Data is of little use to an organization if it doesn’t have an appropriate level of quality. In order to achieve this aim, it must be at the forefront of your data governance policy. Otherwise, you’ll find that what you’ve collected can’t be used for its intended purpose.
How does data quality and data governance fit together?
Robust data quality practices ensure data governance policies can be firmly adhered to and must be considered together. Allowing the two elements to work symbiotically making sure quality goals are at the heart of your data governance strategy will prevent limiting issues from arising in the future. These could include:
- Inconsistent data
- Data that contains errors
- Data in the wrong format, which can't be converted into a workable configuration
What data quality policies should a senior manager implement into their data governance framework?
Senior managers should set out clear guidelines for collecting data to protect its quality. Establishing these from the beginning of the process will lead to an efficient framework that gives employees confidence in the data they’re presented with.
1. Prohibit manual data entry
Inputting data manually opens up the system to the potential for human error. An automated solution should always be used for data collection wherever possible and your company’s policies should ensure this isn’t overridden at any point, no matter how well meaning the employee.
2. Opt for open standards over proprietary databases
Choosing open standards over proprietary databases overcomes the issues of formatting or translating hurdles. Instead, you’ll have the flexibility to choose whichever tools you wish to scrutinize your data. These can vary from business analytics and reporting software to learning machines, allowing your data to work harder for you.
3. Control data access
Access to data should be limited to those who really need it, as an excessive number of employees with the ability to modify it can lead to issues. These include security complications and an inconsistent approach, which ultimately reduces the quality of the data. Defining a list of those who require access in advance will save time in the long run.
4. Document your data governance framework
It’s one thing working out a data governance framework, but it’s another to ensure it’s presented in a written form that everyone can adhere to. All processes should be documented and procedures outlined so an external representative could understand the workings without prior knowledge. Any relevant code should be included in the documentation with notes attached to explain its uses.
5. Turn your workforce into citizen data scientists
You’re likely to have a limited number of data management experts within your organization, but there’s no reason why you can't empower your entire body of staff to be confident with data. Educating your workforce in the basics of data management will turn them into citizen data scientists and provide a foundation for high-quality data throughout your business.
6. Perform data integration in the cloud
Opting for cloud-based solutions to data storage and analysis challenges is an effective way to integrate your data. Among the benefits of storing your data in the cloud is the potential to scale it easily, while many such solutions come with powerful analysis tools. You’ll find the functionality outstrips any other option available at present.
7. Choose an appropriate integration tool
A good integration tool should be able to both read and write your data to carry out transformation and cleansing processes. This will allow it to improve your data quality through sorting, filtering, aggregating, deduplication and data matching. It must be able to do this across all of your distinct data sources.

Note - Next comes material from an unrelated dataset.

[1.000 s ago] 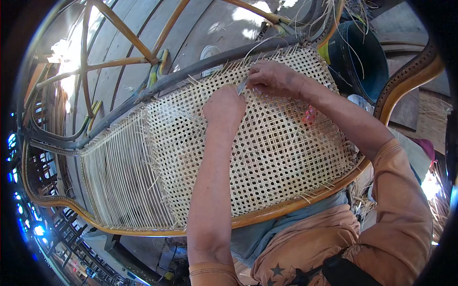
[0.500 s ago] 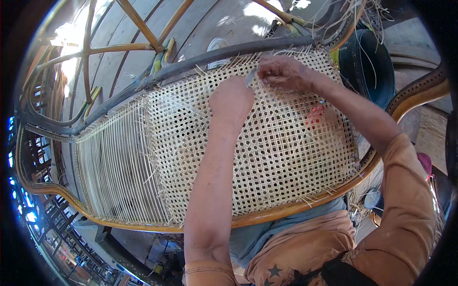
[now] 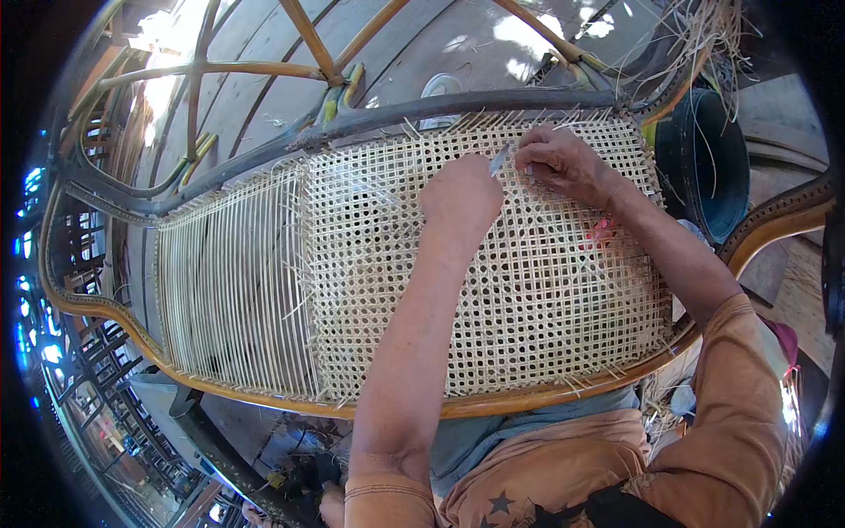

8. Program your algorithms to recognize international data sets
Analytics tools don’t innately know the difference between languages or units meaning systems must be configured to deal with them. Failing to do so can lead to incorrect conclusions being drawn from the data, as can be seen in this example from NASA, which failed to recognize the difference between imperial and metric units. Even special characters and accents can have an impact on results if machines aren’t taught to identify them.